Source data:
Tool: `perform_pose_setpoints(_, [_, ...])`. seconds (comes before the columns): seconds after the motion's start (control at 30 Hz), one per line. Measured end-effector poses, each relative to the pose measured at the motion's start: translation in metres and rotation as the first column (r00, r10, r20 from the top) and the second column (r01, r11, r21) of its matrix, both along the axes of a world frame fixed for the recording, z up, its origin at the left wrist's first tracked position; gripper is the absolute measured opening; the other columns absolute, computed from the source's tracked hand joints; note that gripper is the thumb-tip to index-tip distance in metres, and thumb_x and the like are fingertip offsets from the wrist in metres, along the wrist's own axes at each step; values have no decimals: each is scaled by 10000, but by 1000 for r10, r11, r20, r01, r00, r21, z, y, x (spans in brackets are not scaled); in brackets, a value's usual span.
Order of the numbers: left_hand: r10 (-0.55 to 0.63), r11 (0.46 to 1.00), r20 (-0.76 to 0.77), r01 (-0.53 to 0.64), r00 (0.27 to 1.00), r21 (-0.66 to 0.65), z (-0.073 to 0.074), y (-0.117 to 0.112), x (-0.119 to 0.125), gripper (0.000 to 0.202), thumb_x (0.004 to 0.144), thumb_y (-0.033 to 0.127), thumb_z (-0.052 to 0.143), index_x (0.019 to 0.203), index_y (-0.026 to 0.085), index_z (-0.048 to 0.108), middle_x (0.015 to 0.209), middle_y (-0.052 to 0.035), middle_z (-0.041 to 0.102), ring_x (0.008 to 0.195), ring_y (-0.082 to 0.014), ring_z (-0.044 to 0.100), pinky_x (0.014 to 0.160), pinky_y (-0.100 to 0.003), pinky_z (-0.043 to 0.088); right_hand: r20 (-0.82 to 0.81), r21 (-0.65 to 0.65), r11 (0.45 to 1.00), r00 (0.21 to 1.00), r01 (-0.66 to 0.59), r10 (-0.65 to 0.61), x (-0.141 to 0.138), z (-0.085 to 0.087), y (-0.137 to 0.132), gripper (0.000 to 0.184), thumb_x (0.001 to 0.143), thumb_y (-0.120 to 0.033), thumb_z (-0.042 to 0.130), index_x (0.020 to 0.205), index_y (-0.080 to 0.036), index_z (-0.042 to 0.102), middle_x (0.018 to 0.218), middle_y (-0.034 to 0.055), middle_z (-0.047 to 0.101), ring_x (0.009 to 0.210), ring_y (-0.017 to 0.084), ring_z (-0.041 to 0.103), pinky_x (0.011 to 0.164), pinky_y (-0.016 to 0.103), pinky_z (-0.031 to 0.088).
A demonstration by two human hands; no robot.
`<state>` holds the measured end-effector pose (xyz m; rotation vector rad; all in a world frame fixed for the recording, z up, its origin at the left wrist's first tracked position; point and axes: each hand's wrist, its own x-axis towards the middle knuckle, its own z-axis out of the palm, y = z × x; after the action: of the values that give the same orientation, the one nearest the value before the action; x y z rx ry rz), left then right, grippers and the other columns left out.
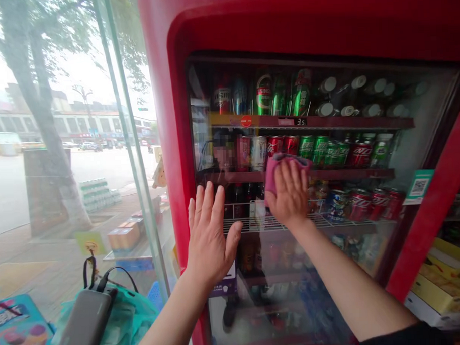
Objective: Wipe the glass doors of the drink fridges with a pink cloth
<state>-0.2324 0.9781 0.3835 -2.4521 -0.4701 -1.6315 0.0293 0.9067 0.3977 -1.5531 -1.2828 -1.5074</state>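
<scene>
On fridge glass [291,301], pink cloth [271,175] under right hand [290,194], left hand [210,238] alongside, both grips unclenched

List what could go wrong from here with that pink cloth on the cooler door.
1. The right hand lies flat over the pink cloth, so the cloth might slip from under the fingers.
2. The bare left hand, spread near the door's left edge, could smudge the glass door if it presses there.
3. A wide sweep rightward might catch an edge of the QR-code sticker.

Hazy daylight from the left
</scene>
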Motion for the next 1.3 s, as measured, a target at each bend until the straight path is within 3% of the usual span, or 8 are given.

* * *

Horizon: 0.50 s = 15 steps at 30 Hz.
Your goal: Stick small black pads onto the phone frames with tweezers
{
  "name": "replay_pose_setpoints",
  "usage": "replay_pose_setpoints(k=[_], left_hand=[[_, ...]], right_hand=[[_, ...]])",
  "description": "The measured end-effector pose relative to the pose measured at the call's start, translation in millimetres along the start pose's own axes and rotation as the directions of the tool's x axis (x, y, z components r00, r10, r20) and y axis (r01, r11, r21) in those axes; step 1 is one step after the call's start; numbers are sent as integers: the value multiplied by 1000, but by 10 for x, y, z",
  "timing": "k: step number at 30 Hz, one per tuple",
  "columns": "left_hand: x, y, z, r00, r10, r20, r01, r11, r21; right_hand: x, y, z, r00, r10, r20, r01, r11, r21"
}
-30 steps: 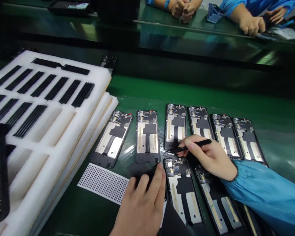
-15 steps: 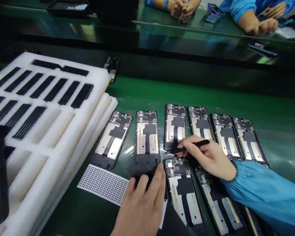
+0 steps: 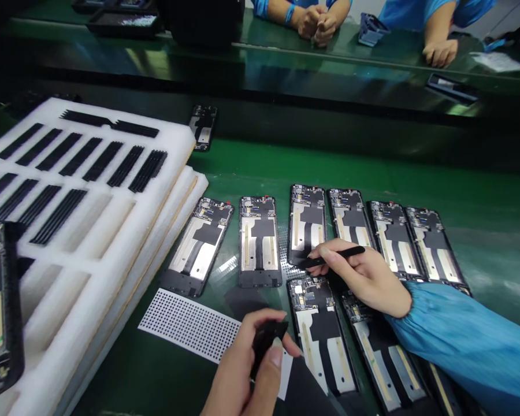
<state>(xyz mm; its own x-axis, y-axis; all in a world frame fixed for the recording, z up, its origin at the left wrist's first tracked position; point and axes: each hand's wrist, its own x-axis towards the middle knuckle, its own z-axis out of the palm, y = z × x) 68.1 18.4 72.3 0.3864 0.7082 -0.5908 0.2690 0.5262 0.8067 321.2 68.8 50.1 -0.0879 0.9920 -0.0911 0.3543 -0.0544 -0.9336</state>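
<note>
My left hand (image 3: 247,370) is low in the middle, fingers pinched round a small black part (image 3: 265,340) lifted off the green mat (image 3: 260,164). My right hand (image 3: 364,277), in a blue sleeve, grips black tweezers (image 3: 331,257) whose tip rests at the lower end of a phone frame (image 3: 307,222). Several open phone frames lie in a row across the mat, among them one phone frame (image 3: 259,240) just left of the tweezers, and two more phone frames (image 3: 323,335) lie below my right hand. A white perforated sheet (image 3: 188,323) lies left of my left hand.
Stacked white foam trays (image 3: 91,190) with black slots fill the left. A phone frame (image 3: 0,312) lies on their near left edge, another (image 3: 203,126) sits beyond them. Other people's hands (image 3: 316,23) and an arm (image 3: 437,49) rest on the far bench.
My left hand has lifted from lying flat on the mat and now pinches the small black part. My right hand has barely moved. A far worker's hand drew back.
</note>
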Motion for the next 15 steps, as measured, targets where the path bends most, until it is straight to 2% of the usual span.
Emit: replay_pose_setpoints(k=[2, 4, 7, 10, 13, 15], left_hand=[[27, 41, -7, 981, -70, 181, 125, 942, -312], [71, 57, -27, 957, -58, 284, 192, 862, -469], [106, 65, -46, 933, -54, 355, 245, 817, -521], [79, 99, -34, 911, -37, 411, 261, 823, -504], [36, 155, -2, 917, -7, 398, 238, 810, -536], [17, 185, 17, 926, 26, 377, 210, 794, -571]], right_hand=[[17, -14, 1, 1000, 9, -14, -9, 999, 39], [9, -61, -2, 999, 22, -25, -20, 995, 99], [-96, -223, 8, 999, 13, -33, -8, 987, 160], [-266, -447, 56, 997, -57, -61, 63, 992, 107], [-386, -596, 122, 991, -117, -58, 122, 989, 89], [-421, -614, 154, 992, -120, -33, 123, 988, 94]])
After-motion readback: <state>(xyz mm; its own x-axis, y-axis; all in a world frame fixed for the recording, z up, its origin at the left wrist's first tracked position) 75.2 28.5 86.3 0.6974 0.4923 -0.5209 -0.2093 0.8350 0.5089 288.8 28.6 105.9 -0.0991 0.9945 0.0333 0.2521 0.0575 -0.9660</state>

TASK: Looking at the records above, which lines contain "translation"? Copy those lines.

OUTPUT OF THE TASK:
Tool: `perform_pose_setpoints(_, [_, ...])`. seconds (comes before the columns): seconds after the motion's start (control at 30 Hz), one per line. Measured end-effector poses, each relative to the pose measured at the motion's start: translation in metres and rotation as the first column (r00, r10, r20 from the top) and the second column (r01, r11, r21) of its matrix, both along the axes of a world frame fixed for the recording, z up, its origin at the left wrist's first tracked position; gripper is the absolute measured opening; the other columns absolute, computed from the source's tracked hand joints; note that gripper is the thumb-tip to index-tip distance in metres, and thumb_x and the like are fingertip offsets from the wrist in metres, along the wrist's own axes at each step; values have no decimals: each is scaled by 10000, but by 1000 for r10, r11, r20, r01, r00, r21, z, y, x (spans in brackets are not scaled); in brackets, a value's usual span.
  "description": "The measured end-effector pose relative to the pose measured at the call's start, translation in millimetres along the start pose's own axes and rotation as the directions of the tool's x axis (x, y, z components r00, r10, r20) and y axis (r01, r11, r21) in those axes; step 1 is one step after the call's start; numbers are sent as integers: the value multiplied by 1000, but by 10 for x, y, z",

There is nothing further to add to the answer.